Who needs control?

This blog post continues the topic of Schema Design Best Practices and focuses on the access control view layer. Many of us at Okera have years to decades of IT and data processing backgrounds. Some of us were early Hadoop adopters all the way back to 2007. Initially the clusters were wide open and there was little in regards to access control available. You would use network boundaries and firewalls to restrict access to the data owners. Inside the cluster they could see and do whatever they wanted. And it was OK for the time being as those early users where hands-on and dev-ops savvy, owning the infrastructure and the data, delivering results at their convenience.

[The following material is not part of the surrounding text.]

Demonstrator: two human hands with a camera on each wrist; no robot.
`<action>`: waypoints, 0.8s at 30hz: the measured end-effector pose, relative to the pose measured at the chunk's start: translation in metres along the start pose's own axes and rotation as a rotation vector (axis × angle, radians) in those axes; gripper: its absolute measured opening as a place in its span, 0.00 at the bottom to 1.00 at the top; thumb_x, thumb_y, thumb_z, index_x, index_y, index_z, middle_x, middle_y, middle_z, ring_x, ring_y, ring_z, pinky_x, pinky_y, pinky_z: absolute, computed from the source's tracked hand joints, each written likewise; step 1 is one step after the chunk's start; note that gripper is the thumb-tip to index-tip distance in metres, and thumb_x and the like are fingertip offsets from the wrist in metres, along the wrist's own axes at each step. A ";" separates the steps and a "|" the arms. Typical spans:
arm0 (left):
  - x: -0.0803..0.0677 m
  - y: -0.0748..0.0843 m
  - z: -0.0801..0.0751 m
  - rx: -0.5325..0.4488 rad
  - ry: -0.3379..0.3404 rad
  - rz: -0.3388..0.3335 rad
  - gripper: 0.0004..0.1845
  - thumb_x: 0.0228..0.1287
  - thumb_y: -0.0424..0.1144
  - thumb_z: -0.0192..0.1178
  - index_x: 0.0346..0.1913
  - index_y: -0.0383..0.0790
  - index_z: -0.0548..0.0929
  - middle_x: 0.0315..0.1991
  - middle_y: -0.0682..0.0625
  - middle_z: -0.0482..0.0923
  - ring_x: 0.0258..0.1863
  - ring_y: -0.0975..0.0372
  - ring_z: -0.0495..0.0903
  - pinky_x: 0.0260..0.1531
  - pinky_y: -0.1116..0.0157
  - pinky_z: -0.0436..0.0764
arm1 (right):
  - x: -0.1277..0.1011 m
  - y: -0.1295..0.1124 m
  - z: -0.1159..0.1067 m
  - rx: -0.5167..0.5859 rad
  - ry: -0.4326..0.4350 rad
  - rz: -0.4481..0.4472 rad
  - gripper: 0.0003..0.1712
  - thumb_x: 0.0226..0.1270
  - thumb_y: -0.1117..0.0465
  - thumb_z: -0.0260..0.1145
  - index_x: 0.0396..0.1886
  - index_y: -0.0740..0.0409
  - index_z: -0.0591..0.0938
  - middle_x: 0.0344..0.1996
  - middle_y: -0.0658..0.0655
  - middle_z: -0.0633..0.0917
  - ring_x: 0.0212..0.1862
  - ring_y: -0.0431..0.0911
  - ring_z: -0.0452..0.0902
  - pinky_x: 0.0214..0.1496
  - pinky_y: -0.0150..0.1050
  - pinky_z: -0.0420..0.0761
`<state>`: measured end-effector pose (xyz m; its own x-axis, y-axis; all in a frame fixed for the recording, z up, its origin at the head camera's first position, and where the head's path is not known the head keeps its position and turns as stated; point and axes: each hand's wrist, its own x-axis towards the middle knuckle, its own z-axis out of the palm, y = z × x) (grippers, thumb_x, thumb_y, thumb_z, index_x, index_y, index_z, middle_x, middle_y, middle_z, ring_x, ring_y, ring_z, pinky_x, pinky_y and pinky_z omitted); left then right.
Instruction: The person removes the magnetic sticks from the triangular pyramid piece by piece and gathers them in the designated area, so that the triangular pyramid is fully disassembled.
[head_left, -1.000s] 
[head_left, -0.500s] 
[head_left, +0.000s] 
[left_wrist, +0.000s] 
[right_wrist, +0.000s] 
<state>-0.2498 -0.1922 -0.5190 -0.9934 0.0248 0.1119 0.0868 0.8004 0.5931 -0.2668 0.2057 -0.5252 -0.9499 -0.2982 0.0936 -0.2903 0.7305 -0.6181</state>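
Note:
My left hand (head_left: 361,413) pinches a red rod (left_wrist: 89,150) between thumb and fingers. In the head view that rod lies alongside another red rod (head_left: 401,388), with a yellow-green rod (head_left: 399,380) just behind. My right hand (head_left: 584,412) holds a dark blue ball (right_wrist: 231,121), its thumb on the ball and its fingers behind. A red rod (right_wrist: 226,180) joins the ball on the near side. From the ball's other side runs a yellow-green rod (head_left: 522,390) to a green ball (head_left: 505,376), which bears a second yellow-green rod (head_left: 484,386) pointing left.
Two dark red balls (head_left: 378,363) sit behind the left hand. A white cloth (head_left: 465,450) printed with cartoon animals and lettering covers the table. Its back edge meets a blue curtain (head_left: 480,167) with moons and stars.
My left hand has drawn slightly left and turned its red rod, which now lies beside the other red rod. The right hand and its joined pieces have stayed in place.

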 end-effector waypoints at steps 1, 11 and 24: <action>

Then came the enterprise adoption. Here you find users that just need to use data, and ideally access with tools with which they already are familiar. These companies are not the early adopters with lots of engineers that can hand-hold a single system, but rather the large corporations that are slowly starting their journey to be data centric. Over time the traditional data warehouse architecture has been complemented with big data technologies, such as Hadoop, or more generically, data lakes, streaming systems, and so on. All of them have their own set of access control features that sport their own specific commands for administration; and they provide different audit event logging mechanisms that make correlated events at times impossible to align globally (think enterprise SIEM).

Unified Access Control

This leads to the need of a unified data access solutions, and that is what we at Okera offer. I personally liken this to the last mile problem in telecommunication: you can have the fattest Internet pipe close by, but if your house is connected through a decades old copper wire, you will most likely not be able to make use of the fast uplink. You are bottlenecked getting data. And that is what happens without a unified data access layer, you will not get the data you need, or not fast enough.
The Okera Platform does much more than just unifying access and its control mechanisms, but for this post we focus on how to enable users to access the data they need. For starters, in Okera you can delegate responsibility in an hierarchical manner so that groups of users can have their own database administrator (DBA) that can manage datasets for the regular users.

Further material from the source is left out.